NSO-03: Validation of the Steroid Symptom Questionnaire Multiple Myeloma (SSQ-MM) with concurrent symptom and quality of life measurement (EORTC QLQ-C30 and MY20)
Myeloma Clinical Nurse Consultant Institute of Haematology, Royal Prince Alfred Hospital Sydney, New South Wales, Australia
Introduction: Steroids, typically included in treatments for multiple myeloma (MM), are associated with significant side-effects. We developed the 20-item Steroid Symptom Questionnaire Multiple Myeloma (SSQ-MM) as a patient-reported outcome measure (PROM) to enable monitoring and management of steroid effects. In pilot testing it demonstrated high levels of feasibility, acceptability, and internal consistency. Here we its further psychometric evaluation.
Methods: Multi-centre cross-sectional study of 140 MM patients taking dexamethasone as part of treatment >4-mnth since diagnosis recruited from five haematology centres in Australia. Participants completed the SSQ-MM, EORTC QLQ-C30 and MY20 PROMs. The SSQ-MM was repeated 1-week later. Internal consistency reliability was tested with Cronbach’s alpha >0.8 for individual patient decision-making. Test-retest using intraclass correlation coefficient >0.7 evaluated SSQ-MM stability reliability. Construct validity was tested with factor analysis and spearman ρ rank-order correlation coefficients for similar domains between the PROMs (high, r > 0.7; moderate, r 0.3-0.7; low, r < 0.3).
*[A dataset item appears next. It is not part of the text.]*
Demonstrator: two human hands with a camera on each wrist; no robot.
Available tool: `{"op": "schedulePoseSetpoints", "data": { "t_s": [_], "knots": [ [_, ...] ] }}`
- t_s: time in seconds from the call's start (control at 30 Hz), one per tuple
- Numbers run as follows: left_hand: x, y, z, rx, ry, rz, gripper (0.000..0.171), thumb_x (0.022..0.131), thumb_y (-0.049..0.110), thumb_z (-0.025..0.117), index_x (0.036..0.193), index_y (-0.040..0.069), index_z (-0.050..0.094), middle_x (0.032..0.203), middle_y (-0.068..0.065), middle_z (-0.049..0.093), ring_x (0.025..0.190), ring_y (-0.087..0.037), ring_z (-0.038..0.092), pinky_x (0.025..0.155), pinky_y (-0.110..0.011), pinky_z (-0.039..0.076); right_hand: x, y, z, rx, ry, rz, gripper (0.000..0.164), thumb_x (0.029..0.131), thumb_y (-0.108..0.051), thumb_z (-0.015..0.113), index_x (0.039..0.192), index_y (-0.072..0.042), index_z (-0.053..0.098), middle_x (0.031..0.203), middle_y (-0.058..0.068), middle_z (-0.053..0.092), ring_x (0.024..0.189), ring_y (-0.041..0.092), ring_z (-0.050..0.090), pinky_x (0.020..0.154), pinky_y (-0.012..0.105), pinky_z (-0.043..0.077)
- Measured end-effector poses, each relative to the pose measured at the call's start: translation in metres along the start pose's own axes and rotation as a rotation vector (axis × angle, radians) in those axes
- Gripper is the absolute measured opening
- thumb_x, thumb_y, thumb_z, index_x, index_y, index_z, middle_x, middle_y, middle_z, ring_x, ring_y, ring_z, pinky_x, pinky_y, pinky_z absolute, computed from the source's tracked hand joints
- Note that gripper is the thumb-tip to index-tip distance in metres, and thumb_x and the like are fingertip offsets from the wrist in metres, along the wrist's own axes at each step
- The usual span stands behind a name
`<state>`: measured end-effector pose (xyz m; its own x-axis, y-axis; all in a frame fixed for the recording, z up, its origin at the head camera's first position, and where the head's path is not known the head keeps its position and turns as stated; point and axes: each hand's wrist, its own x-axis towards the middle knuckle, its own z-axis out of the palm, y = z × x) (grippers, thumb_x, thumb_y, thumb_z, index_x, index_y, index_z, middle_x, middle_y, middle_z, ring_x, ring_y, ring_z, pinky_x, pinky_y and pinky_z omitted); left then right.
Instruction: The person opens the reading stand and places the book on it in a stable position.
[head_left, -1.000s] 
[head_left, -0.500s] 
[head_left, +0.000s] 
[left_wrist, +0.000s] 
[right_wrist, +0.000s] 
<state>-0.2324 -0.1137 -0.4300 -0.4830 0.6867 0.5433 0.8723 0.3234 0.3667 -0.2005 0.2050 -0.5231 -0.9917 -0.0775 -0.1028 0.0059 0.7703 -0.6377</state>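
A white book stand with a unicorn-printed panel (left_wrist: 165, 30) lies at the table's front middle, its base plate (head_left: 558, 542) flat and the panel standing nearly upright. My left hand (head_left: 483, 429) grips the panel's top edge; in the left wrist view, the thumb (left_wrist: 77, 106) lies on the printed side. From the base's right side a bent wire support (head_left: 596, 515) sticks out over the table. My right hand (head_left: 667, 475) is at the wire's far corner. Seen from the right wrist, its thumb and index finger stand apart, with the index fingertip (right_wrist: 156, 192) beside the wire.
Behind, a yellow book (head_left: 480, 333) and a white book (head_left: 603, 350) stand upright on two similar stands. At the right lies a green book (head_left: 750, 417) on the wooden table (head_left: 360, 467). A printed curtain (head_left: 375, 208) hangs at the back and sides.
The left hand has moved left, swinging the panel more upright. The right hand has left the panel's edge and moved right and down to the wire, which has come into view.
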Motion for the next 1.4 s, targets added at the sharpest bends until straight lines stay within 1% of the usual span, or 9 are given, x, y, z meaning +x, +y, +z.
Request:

Results: Participants were aged between 38-89yrs (Mean: 69.7, SD: 9.9), 54% male, with an average 4.5yrs since diagnosis (range 4mths to 22yrs). Average dexamethasone dose was 26mg weekly (range 4-80), or 84mg per cycle (range 12-180) and participants had completed an average of 4.0 (SD: 3.0) prior lines of treatment. Internal consistency reliability was high: Cronbach’s alpha 0.84, and test-retest indicated SSQ-MM stability (ICC: 0.846). Factor analysis supports a total score reflecting overall symptom bother associated with steroids. Moderate positive correlations were observed between SSQ-MM total scores and MY20 symptom and treatment side-effect scores (r = .466 and .682) providing evidence towards construct validity.
Frequently reported symptoms were disturbed sleep 127/140 (90.7%), fatigue 113/140 (80.7%), and fragile skin/easy bruising 109/140 (77.9%). Patients typically experienced 10 symptoms concurrently (range, 0-19) with four symptoms rated severe (range, 0-12), including: disturbed sleep 91/140 (65 %), fatigue 68/140 (48.6%), and fragile skin/easy bruising 60/140 (42.9%). Longer time since diagnosis (r=0.239; p=0.005), female gender (r=0.194; p=0.022) and higher ECOG (r=0.169; p=0.048) were associated with higher SSQ-MM total scores.
Our descriptive findings highlight Social/Role functioning is impacted by steroid use, which in other studies has been shown to correlate with lowered overall QOL. Fatigue, pain, dyspnoea were reported as high; these are consistently the highest reported symptoms reported across MM studies at each phase of disease.
Conclusions: This study provides evidence in support of the validity and reliability of the SSQ-MM. It is suitable for clinical use to detect steroid toxicity and improve treatment outcomes for MM patients and for use in research settings to assess the impact of steroids in MM.